YCSB workload工作負載參數設置

YCSB作爲一個工作負載測試工具,參數設置很重要,通過設置不同的read,update或者是insert比例得到的測試時間是不同的。

主要是通過以下命令來加載workloada工作負載文件測試具體數據庫性能:

bin/ycsb load DBname -s -P workloads/workloada

下面我提下YCSB工作負載參數具體的設置和說明,這裏是(YCSB/workloads/workloada文件中設置):

# Yahoo! Cloud System Benchmark
# Workload A: Update heavy workload
#   Application example: Session store recording recent actions
#   Read/update ratio: 50/50
#   Default data size: 1 KB records (10 fields, 100 bytes each, plus key)
#   Request distribution: zipfian
recordcount = 1000(表示load和run操作中,使用的YCSB實例記錄數)
operationcount = 1000(表示load和run操作中,使用的YCSB實例操作數)
workload = com.yahoo.ycsb.workloads.CoreWorkload(要使用的工作負載類)
readproportion = 0.5(默認是0.95,表示的是進行read的操作佔所有操作的比例)
updateproportion = 0.5(默認是0.05,表示的是進行update的操作佔所有操作的比例)
insertproportion = 0(默認是0,表示的是進行insert的操作佔所有操作的比例)
scanproportion = 0(默認是0,表示的是進行scan的操作佔所有操作的比例)
requestdistribution = zipfian(默認是uniform,應該使用什麼分佈來選擇要操作的記錄:uniform, zipfian, hotspot, sequential, exponential 和 latest)
threadcount = 2(默認值是1,表示YCSB客戶端線程數)
readallfields = true(默認值是1,應該讀取讀取所有字段(true),只讀取一個(false))

下面是YCSB/workloads/wordloadb文件對應的參數設置,主要是以讀爲主要工作負載測試的參數設置(主要區別就是readproportion和updateproportion對應比例)。

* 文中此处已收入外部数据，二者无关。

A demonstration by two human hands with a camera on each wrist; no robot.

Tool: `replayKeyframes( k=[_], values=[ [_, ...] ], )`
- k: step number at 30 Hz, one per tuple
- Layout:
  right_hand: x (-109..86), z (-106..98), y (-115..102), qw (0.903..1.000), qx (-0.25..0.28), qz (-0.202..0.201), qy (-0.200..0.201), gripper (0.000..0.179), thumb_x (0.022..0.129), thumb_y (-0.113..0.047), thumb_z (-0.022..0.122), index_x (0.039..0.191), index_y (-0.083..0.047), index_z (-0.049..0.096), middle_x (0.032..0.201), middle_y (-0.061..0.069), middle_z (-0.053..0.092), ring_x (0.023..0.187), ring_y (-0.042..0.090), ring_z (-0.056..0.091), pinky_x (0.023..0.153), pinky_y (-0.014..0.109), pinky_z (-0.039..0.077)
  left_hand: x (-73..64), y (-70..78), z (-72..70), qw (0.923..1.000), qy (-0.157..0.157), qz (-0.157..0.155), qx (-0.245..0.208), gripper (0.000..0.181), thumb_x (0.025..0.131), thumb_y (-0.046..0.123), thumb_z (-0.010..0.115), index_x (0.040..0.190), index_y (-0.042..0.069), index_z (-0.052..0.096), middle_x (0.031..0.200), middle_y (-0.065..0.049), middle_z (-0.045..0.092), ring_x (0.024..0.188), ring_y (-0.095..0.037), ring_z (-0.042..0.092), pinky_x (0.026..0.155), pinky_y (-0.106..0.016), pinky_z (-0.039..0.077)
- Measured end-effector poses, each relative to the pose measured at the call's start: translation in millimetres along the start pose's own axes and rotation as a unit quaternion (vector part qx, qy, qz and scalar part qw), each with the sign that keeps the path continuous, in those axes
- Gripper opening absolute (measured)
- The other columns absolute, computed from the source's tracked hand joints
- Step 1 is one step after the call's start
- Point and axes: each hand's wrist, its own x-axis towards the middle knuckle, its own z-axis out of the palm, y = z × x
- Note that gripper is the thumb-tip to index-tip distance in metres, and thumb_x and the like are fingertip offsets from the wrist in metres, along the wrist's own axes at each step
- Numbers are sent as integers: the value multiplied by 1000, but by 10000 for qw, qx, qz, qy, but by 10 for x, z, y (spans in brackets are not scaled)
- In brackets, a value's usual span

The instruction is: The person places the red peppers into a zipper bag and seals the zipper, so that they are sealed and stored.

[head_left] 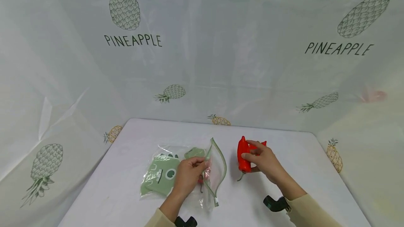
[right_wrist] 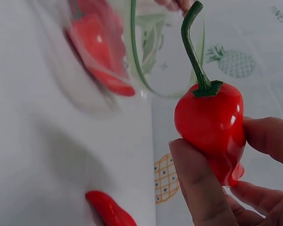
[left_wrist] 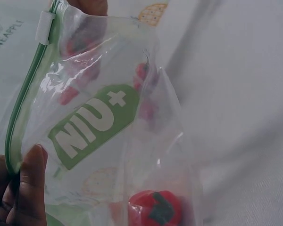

# Yahoo! Cloud System Benchmark
# Workload B: Read mostly workload
#   Application example: photo tagging; add a tag is an update, but most operations are to read tags
#                        
#   Read/update ratio: 95/5
#   Default data size: 1 KB records (10 fields, 100 bytes each, plus key)
#   Request distribution: zipfian
recordcount=1000
operationcount=1000
workload=com.yahoo.ycsb.workloads.CoreWorkload
readallfields=true
readproportion=0.95
updateproportion=0.05
scanproportion=0
insertproportion=0
requestdistribution=zipfian

下面是YCSB/workloads/wordloadc文件對應的參數設置,主要是以讀爲全部工作負載測試的參數設置(主要區別就是readproportion對應比例)。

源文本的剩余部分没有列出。